Repeat the following data exactly, omitting pictures.

--- START ---

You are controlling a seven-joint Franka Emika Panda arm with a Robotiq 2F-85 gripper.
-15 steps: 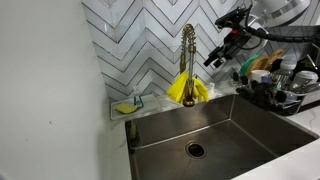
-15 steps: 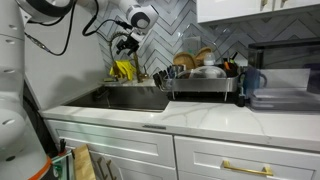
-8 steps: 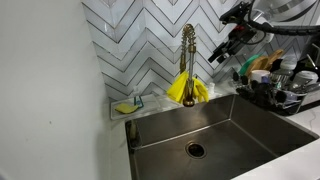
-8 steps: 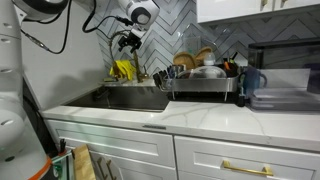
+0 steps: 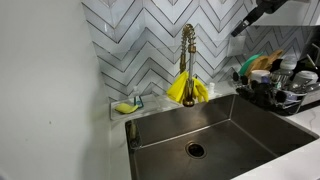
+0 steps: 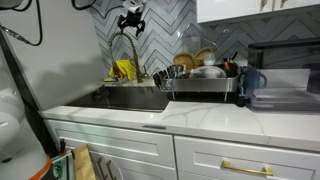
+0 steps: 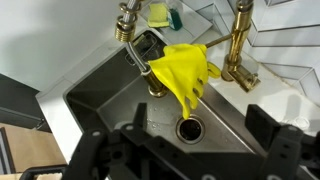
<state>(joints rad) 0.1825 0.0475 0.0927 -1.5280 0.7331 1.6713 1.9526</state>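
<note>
Pincer (image 7: 185, 150) hangs wide open, holding nothing, high above the yellow glove (image 7: 188, 72) draped on the brass faucet (image 7: 238, 40); I'd stay centred over the glove; descend slowly, clear of the spout.

Your claw (image 6: 131, 19) hangs high in an exterior view, close under the top edge of the picture. It points downward with its jaws spread wide. The arm (image 6: 88, 5) carrying it runs in along that top edge, so you see only a short stretch of it there. In an exterior view from another angle, only a dark, slanted piece of your arm (image 5: 250, 18) shows in the upper corner, and the frame cuts the claw off. In the wrist view the claw (image 7: 180, 160) looks almost straight down. Its two black fingers (image 7: 275, 140) rise from the bottom edge, well apart from each other, with the dark body of the claw low between them.
</note>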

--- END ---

= TASK RESULT =
You are controlling a seven-joint Franka Emika Panda arm with a Robotiq 2F-85 gripper.
-15 steps: 
-15 steps: 
-8 steps: 
-8 steps: 
+0 steps: 
+0 steps: 
+0 steps: 
<state>(joints rad) 0.1825 0.0475 0.0927 -1.5280 0.7331 1.6713 1.9526</state>
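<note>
Pincer (image 7: 185, 150) hangs wide open, holding nothing, high above the yellow glove (image 7: 188, 72) draped on the brass faucet (image 7: 238, 40); I'd stay centred over the glove; descend slowly, clear of the spout.

Your claw (image 6: 131, 19) hangs high in an exterior view, close under the top edge of the picture. It points downward with its jaws spread wide. The arm (image 6: 88, 5) carrying it runs in along that top edge, so you see only a short stretch of it there. In an exterior view from another angle, only a dark, slanted piece of your arm (image 5: 250, 18) shows in the upper corner, and the frame cuts the claw off. In the wrist view the claw (image 7: 180, 160) looks almost straight down. Its two black fingers (image 7: 275, 140) rise from the bottom edge, well apart from each other, with the dark body of the claw low between them.
</note>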

The output is finished, and nothing else is needed.